Some time ago my brother told me about an organization called LibriVox that offers countless audiobooks free of charge. And I did not check it out, because I have never been that crazy about audiobooks.
I do aerobics for my exercise. (Yes, we’re still on the same subject; stick with me.) The aerobics are okay, but after a while it can get very boring. For a long time I listened to music; then I tried a few podcasts. Then I had what was, for me, truly a novel thought:
Why not listen to audiobooks?
So, long after hearing about LibriVox, I finally made my way to www.booksshouldbefree.com, where I found LibriVox recordings of many books. I first listened to G. K. Chesterton’s The Man Who was Thursday, because it had gotten snagged in my imagination and I was thinking of it anyway.
Yes, that’s how I started my adventure into audiobooks: With a book I had already read. After poking around Chesterton’s works, I decided to see what they had under the “science fiction” heading. Since then I’ve wandered back and forth between authors I’d never heard of and authors I’d already tried. I’ve listened to some good books, and one or two that disappointed me.
All books on LibriVox and Booksshouldbefree are out of copyright, and consequently, they’re old. The most contemporary books I’ve listened to are about fifty years old; the others are one hundred or more. On these sites I’m largely outside my normal selection. I browse through authors and titles, most unfamiliar, and just choose. Often enough I end up listening to books I would not have had the time or inclination to sit down and read.

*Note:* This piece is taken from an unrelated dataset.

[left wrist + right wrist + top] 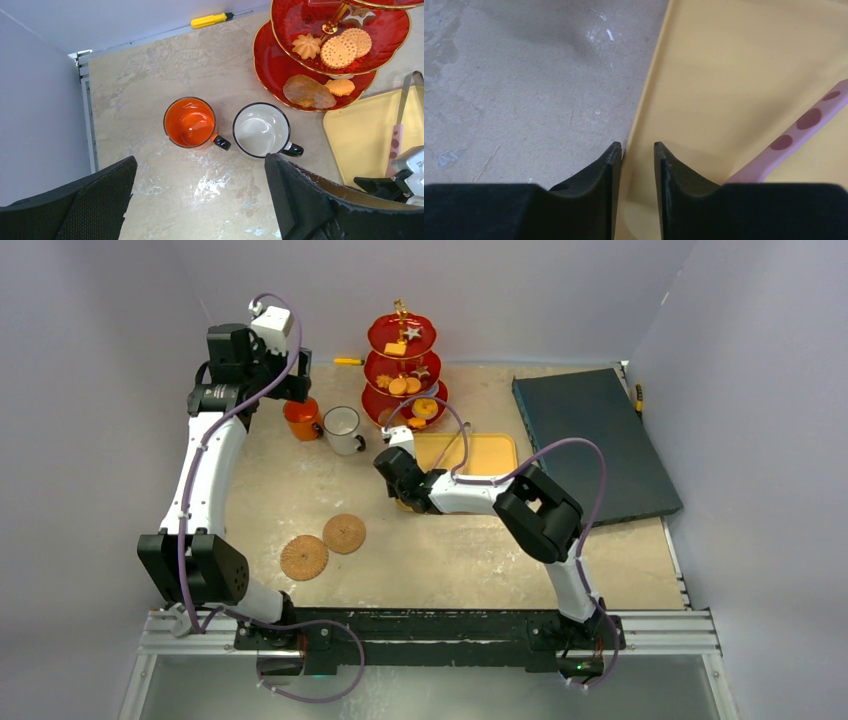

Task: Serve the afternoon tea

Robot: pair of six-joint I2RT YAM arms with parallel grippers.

And so LibriVox has expanded my horizons. The last book I listened to was The Diary of a Nobody, written by George and Weedon Grossmith in 1888-89. The book is now so old that it has become historically interesting, and it possesses a dry humor. But if I had seen it on a library shelf, I probably wouldn’t have set aside my normal reading for it.
LibriVox audiobooks have helped me in another way. I almost never listen to these books except while I’m exercising, but it has given me a whole new motivation to exercise. “If I exercise, I’ll get another chapter or two,” I think to myself now.